▶ **WHAT NEEDS TO BE DONE**: Everything from the opening line of the records below through the line with "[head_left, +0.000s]" must be duplicated exactly, pictures left out.
================
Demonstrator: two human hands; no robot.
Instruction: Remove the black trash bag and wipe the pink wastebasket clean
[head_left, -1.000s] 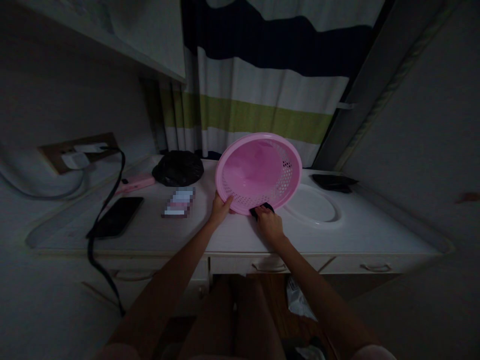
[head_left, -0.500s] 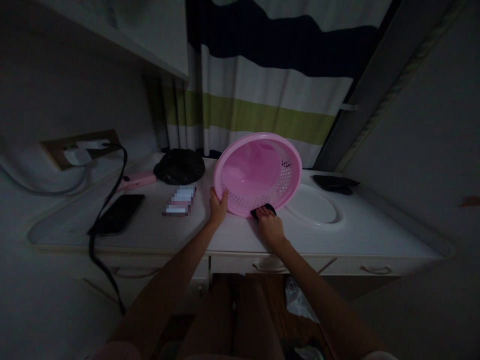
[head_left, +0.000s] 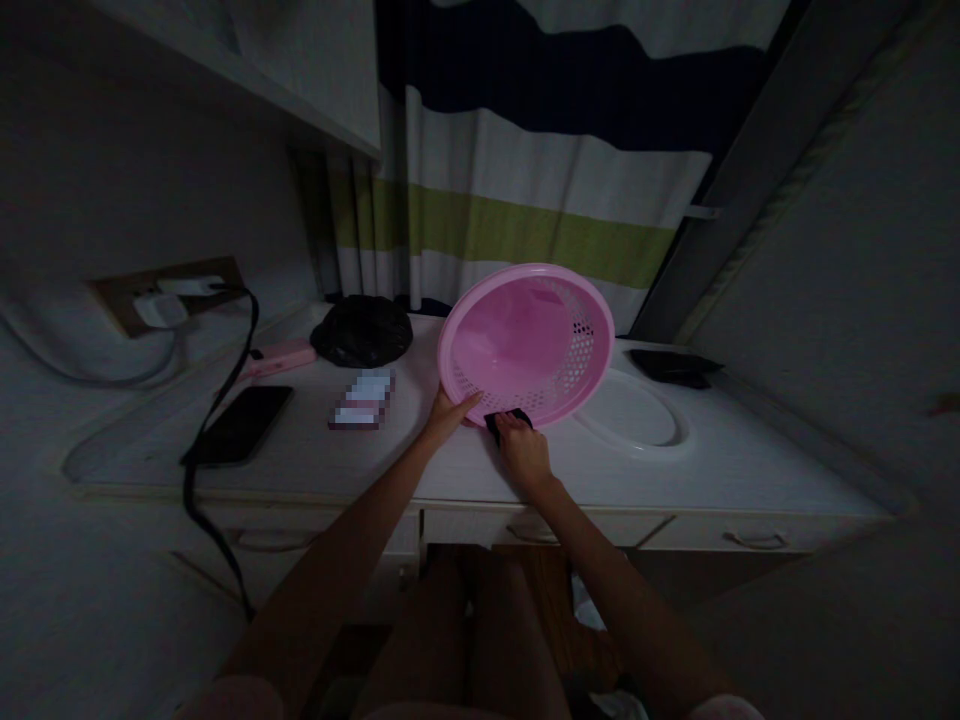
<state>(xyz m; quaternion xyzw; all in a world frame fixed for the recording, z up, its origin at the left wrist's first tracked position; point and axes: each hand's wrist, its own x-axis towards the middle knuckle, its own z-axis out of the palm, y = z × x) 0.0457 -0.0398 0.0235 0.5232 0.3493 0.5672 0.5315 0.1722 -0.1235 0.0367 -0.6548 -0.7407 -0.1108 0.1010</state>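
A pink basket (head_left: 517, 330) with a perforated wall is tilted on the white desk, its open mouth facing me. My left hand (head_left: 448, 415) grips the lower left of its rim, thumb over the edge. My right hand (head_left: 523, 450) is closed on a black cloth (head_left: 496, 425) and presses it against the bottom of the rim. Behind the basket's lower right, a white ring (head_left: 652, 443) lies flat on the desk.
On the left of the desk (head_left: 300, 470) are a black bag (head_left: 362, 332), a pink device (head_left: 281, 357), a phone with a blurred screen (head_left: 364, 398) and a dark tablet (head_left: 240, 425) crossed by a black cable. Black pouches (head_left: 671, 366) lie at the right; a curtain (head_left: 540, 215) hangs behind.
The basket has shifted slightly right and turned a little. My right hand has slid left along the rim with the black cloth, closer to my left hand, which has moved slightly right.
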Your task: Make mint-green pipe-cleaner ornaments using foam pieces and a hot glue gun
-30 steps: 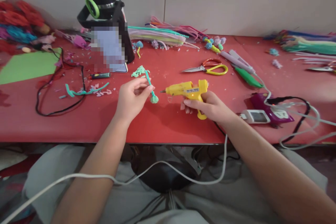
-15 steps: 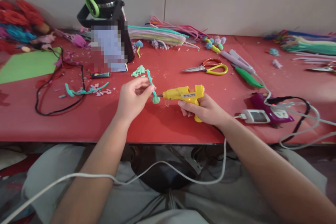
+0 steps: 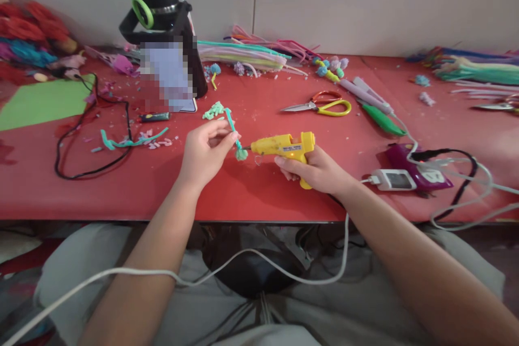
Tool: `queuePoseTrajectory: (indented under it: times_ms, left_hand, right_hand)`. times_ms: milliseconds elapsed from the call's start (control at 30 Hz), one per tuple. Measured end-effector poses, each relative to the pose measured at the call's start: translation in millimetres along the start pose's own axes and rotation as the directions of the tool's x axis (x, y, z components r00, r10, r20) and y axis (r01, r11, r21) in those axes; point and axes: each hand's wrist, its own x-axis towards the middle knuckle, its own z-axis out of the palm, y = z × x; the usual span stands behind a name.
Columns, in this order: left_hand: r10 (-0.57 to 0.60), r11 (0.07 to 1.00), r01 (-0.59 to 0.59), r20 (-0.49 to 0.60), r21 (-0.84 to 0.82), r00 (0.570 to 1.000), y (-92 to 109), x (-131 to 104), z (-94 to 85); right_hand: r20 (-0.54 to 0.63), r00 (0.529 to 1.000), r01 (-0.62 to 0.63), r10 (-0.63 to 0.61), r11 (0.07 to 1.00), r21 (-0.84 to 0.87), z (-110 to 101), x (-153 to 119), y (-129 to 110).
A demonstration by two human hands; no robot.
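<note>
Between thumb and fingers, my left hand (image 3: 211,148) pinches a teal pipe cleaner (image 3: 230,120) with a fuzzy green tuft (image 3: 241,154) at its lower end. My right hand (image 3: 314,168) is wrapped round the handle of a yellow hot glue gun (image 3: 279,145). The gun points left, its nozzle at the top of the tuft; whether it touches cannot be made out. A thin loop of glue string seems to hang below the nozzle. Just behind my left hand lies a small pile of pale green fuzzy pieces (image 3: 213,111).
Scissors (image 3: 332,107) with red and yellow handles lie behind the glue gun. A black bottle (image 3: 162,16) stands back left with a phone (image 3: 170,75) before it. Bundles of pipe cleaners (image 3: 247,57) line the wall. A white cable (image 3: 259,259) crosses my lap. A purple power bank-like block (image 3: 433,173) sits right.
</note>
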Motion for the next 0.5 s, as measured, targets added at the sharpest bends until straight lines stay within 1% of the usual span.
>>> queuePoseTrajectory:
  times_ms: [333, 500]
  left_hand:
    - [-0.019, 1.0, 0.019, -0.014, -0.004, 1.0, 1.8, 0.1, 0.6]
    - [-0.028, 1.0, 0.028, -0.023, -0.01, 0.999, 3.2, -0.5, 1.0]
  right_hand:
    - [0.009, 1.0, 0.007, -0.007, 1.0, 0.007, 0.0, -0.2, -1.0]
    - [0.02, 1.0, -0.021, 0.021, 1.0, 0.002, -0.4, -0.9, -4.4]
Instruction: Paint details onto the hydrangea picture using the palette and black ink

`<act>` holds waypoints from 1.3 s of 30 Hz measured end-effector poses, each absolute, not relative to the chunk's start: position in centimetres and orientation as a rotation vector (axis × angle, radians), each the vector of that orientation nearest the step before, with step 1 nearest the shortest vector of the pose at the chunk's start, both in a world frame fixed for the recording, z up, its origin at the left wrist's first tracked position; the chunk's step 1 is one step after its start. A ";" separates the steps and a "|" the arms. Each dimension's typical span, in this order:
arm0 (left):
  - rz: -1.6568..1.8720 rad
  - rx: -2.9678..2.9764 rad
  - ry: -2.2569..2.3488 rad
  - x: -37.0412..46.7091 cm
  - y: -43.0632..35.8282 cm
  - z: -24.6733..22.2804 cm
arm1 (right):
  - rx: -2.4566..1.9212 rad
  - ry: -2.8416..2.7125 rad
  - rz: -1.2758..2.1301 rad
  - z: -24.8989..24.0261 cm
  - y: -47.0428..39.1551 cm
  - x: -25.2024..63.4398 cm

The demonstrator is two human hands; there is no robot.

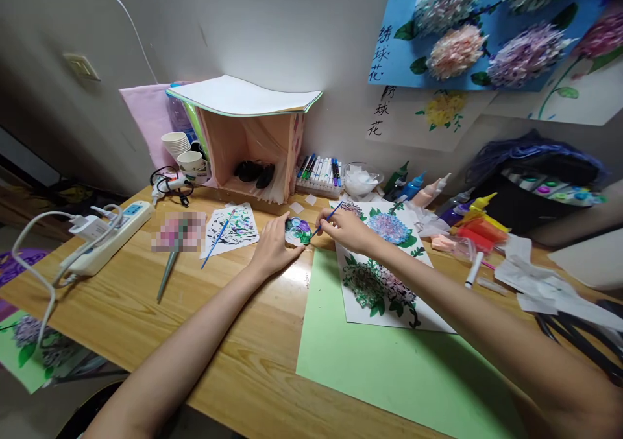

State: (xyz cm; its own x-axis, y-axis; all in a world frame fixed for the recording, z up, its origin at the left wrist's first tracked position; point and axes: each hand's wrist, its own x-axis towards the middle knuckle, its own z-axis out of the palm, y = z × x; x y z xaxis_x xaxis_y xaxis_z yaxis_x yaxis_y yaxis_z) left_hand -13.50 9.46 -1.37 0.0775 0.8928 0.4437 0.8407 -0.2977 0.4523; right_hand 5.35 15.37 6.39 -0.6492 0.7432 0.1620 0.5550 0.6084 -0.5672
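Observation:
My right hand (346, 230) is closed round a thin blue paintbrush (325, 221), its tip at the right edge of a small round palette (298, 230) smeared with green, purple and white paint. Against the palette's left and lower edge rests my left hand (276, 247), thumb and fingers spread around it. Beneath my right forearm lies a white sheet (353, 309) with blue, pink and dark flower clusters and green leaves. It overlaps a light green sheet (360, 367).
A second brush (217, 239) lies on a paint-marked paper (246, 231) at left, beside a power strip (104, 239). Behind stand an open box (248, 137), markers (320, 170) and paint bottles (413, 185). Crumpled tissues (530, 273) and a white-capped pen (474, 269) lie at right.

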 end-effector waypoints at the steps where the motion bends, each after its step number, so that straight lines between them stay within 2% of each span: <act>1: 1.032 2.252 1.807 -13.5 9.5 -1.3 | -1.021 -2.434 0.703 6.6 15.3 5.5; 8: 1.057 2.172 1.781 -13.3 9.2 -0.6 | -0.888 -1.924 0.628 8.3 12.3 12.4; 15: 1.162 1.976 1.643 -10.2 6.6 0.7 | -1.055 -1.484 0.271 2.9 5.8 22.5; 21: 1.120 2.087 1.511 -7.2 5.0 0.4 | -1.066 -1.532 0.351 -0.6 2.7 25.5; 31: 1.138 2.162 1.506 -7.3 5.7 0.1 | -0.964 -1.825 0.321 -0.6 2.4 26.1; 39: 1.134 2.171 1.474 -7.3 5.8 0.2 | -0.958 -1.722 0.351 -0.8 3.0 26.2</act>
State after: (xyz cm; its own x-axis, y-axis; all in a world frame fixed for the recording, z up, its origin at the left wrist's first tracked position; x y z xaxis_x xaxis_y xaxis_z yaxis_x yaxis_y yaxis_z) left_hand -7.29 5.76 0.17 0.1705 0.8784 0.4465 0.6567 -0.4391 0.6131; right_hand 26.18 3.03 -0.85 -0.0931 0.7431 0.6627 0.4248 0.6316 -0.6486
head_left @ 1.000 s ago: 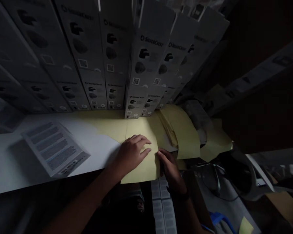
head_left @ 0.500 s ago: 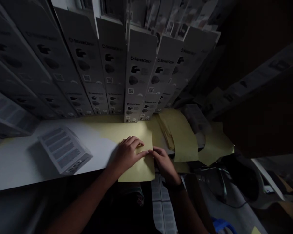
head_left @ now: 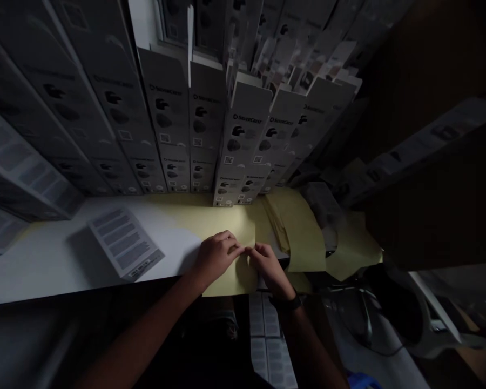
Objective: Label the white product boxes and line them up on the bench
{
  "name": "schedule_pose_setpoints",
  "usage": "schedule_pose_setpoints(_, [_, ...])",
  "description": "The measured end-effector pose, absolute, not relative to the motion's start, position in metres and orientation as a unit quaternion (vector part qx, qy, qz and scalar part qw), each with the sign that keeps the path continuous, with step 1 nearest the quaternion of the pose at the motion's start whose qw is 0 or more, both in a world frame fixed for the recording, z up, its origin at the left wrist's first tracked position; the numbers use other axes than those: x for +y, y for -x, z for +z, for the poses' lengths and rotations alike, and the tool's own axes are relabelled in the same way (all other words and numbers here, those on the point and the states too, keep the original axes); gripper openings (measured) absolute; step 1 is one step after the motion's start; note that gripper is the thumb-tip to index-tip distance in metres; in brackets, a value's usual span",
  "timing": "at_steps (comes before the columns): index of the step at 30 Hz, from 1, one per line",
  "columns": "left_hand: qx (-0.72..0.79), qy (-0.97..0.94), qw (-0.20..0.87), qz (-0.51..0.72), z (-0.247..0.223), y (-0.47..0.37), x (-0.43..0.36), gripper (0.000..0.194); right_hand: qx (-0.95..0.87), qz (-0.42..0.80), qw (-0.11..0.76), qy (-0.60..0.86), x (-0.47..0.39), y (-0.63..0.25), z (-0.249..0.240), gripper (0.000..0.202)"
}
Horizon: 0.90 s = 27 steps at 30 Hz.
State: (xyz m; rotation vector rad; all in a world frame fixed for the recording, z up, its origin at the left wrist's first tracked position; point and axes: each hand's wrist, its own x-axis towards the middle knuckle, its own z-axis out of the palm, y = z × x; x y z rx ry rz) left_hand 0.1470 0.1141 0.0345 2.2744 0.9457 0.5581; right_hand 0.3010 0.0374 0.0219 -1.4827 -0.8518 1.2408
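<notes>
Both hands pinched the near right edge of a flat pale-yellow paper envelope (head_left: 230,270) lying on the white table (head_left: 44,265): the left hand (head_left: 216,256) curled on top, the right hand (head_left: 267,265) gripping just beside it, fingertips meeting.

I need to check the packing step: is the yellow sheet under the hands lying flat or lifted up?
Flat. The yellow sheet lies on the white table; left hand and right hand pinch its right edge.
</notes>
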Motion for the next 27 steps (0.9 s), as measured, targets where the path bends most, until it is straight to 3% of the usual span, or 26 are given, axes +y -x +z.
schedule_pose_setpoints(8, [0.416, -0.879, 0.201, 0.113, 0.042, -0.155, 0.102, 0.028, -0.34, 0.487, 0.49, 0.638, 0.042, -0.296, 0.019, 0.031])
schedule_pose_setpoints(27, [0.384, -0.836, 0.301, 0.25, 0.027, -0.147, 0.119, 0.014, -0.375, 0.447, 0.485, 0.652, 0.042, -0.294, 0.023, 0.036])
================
▶ **REPLY TO THE TASK**:
Demonstrator: two human hands; no robot.
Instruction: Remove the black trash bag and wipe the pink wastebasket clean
[head_left, -1.000s] 
[head_left, -0.500s] 
[head_left, +0.000s] 

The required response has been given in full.